It was the summer of 2010 in Madrid. I was enjoying a Fulbright scholarship and had been given an office in the philosophy division of CSIC, Consejo Superior de Investigaciones Cientificas, the Spanish equivalent of our NSF. As a way to introduce myself to the research fellows there, I'd shown them some of my writings, including a copy of an essay, "Is There a Right to Shape Technology?", one that describes the movement of people with disabilities as an example of possibilities for the democratic shaping of architectures and technologies. I thought the piece did a pretty good job making clear how a political theory of "rights" could be realized in situations where concerns for technical utility, efficiency and profit usually prevail and how steps of that kind could expand people's experience of citizenship.  

The first of the CSIC group to respond was Francisco "Paco" Guzmán, a man in his middle thirties, a brilliant physicist turned philosopher and sociologist.  "Your arguments about rights and democracy are quite good," he observed, "but all the language about 'disability' and 'people with disabilities' isn't helpful.  In fact, those terms pose a barrier to the kinds of freedom and social justice you obviously want to promote."  

Although Paco offered his comments in a sympathetic way, I was unsettled by them. I'd spent some time studying the history of American and international movements of "people with disabilities" from the 1960s to the present and had pondered the theoretical and conceptual issues widely debated the scholarly literature.  I thought I had approached the matter in an intelligent, respectful manner, including scrupulous avoidance of  "able-ism" and the kinds of prejudice and discrimination that outmoded perspective entails.  Yet here was a friendly person telling me that my thinking was badly flawed.  

"The problem is," Paco continued, "that putting people into the categories of 'abled' and 'disabled' is extremely limiting.  It leads us to suppose that you're essentially either one kind of person or the other kind when that is simply not true."

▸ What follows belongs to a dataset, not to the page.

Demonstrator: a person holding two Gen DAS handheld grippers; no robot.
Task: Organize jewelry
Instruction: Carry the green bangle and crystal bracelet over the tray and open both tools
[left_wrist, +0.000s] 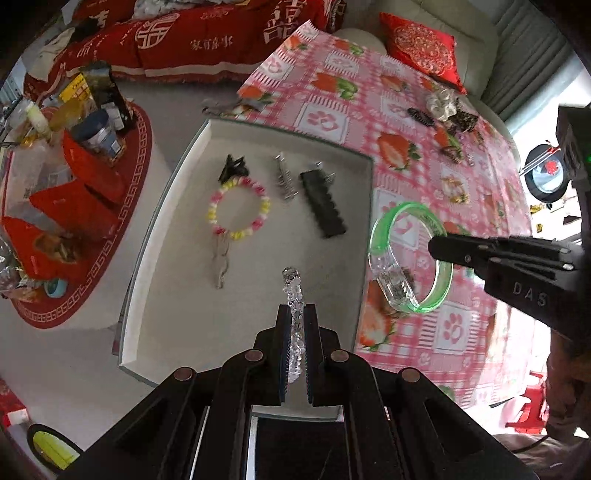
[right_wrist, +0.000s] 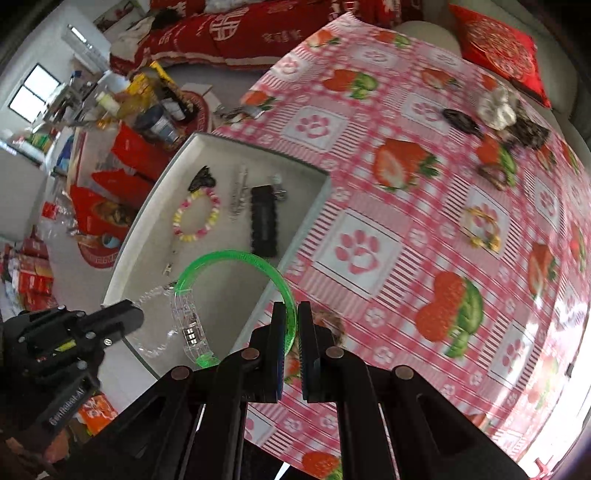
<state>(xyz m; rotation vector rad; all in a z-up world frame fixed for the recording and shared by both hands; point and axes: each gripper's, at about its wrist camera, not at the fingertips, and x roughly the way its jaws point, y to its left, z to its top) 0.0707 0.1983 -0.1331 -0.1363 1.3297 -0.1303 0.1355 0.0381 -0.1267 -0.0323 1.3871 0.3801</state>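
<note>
Jewelry is split between two places: a shallow white tray (left_wrist: 177, 236) at the table's edge and the pink strawberry-print tablecloth (left_wrist: 424, 110) beside it. Two pieces are in the air.

A clear crystal bead bracelet (left_wrist: 293, 291) is pinched between the pressed-together jaws of the left gripper (left_wrist: 296, 334), above the near part of the tray. In the left wrist view it appears edge-on, a thin line of faceted transparent beads running straight away from the fingers; in the right wrist view it hangs as a loose, see-through loop.

A translucent green bangle (right_wrist: 258, 266) with a clear plastic block set into one side is clamped by its rim in the right gripper (right_wrist: 291, 321), jaws closed on the thin green band. The ring stands on edge, its opening facing roughly sideways, and it hangs over the border between tray and tablecloth, the clear block on the side nearest the left gripper.

In the tray lie a pink, yellow and white beaded bracelet (left_wrist: 238, 208) flat as an open circle, a black bow clip (left_wrist: 232, 168) touching its far edge, a silver comb clip (left_wrist: 284, 181), and a black toothed hair clip (left_wrist: 323, 203) whose long axis runs from the tray's far side toward its near right. More pieces lie scattered on the far tablecloth, blurred.
</note>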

"I suppose you're right," I replied, "but I don't know how to get beyond that way of describing the basic situation here.  It's possible to take the trouble to describe specifically what kind of disability or impairment a person has in hearing, eye sight, paralysis in the limbs, and so forth.  But the  condition boils down to a stark either/or.  Some people exist within biological and cultural definitions of "able" or "normal" while others -- through no fault of their own -- are 'disabled.'  Are you saying we can move beyond that?"

"Most definitely!" he exclaimed. "For the past decade or so, scholars and activists in Spain have been using the concept of 'diversidad functional,' or 'functional diversity' in English, to describe the wide range of features that people's bodies can have.  There are a great many ways that human beings can 'function' given various physical or intellectual traits whether inherited or acquired.  Rather than lump these into two basic, essential categories, it's better to recognize the variety of these features and their functions.  When you take that step, the philosophical and practical questions become ones about diversity -- how to understand the important, sometimes problematic conditions and how to manage them in intelligent, fair-minded ways."  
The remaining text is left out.